What implications does the patent landscape have for stakeholders?
- Competitors: Must engineer around specific process parameters or formulate alternative compositions without infringing EP3023506’s claims.
- Patent owners: Can enforce rights cover the manufacturing process or formulations described, especially when process parameters are narrowly defined.
- Innovators: Need to consider alternative methods or compositions outside the scope of EP3023506 or file for further patents to extend coverage.
Key considerations:
- Claim narrowness limits broad infringement.
- Process parameters are critical; slight modifications can circumvent claims.
- The patent's relevance varies by jurisdiction, given differing enforcement and prior art.
Key Takeaways
- EP3023506 covers a specific manufacturing process for pharmaceutical compositions, with claims focusing on process parameters and formulation characteristics.
- Its scope is limited by narrowly defined process conditions, making design-around strategies feasible.
- The patent landscape features overlapping patents with similar objectives, but EP3023506 maintains enforceability due to its granted status and specific claim language.
- Continued patent filings challenge or build upon EP3023506’s scope, influencing competitive positioning.
- Stakeholders should evaluate process modifications or alternative formulations to avoid infringement or to strengthen patent protections.
FAQs
1. Can I produce a similar pharmaceutical composition without infringing EP3023506?
Yes.
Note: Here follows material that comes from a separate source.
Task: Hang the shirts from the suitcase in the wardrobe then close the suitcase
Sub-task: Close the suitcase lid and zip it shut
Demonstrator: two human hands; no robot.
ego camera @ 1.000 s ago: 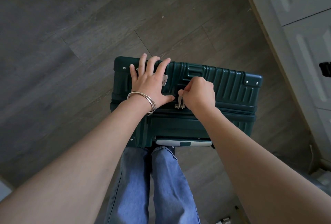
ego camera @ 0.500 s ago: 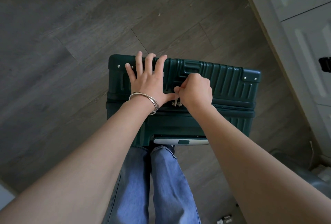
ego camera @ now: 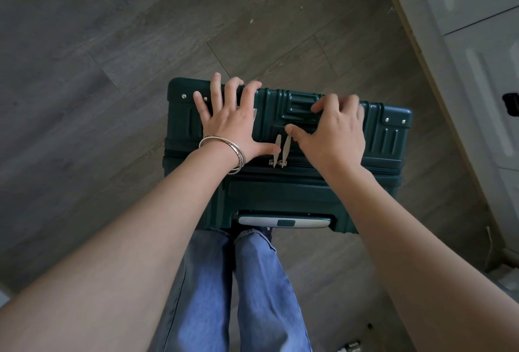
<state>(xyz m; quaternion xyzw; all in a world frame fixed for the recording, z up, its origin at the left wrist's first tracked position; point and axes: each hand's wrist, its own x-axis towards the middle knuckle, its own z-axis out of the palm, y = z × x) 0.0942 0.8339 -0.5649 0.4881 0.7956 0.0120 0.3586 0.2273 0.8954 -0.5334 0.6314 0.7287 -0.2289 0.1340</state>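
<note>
We see a grey wood-plank floor (ego camera: 118,50) filling most of the head view, with a pale panelled wardrobe (ego camera: 474,28) along its right edge. On the floor stands the dark green hard-shell suitcase (ego camera: 387,140), upright and zipped closed, directly in front of our legs in blue jeans (ego camera: 252,289). Its silver telescopic handle (ego camera: 283,222) lies retracted at the near edge of the top face. Our left hand (ego camera: 233,129) rests flat on the top of the suitcase, fingers (ego camera: 216,86) spread and straight, grasping nothing; silver bangles (ego camera: 224,149) circle its wrist. Our right hand (ego camera: 334,135) rests on the same face to the right, fingers loosely extended over the ribbed shell, released and holding nothing. Between the two thumbs, the two pale zipper pulls (ego camera: 282,149) lie side by side, their sliders meeting at the zip line.
</note>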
Altering process parameters outside the scope of the claims (e.g., temperature, milling time) or using different excipients may avoid infringement.
2. How broad are the claims of EP3023506?
The claims are narrowly defined, primarily focusing on specific process steps and conditions, which limits broad patent protection.
3. Does EP3023506 cover formulations or only manufacturing processes?
Both. It contains process claims and formulation claims, especially related to physical characteristics achieved through the process.
4. Are there any legal challenges or oppositions filed against EP3023506?
No known oppositions are publicly recorded. It remains enforceable.
5. How does EP3023506 compare to prior art?
It offers more specific process parameters than some prior art but shares similar subject matter with related patents, requiring detailed analysis for infringement or validity.
References
[1] European Patent EP3023506 (2017). "Method for manufacturing a pharmaceutical composition." European Patent Office.
[2] US Patent Application US20150012345 (2014). "Process for preparing oral dispersible tablets." United States Patent and Trademark Office.
[3] EP Patent EP2899999 (2013). "Stabilized pharmaceutical formulations." European Patent Office.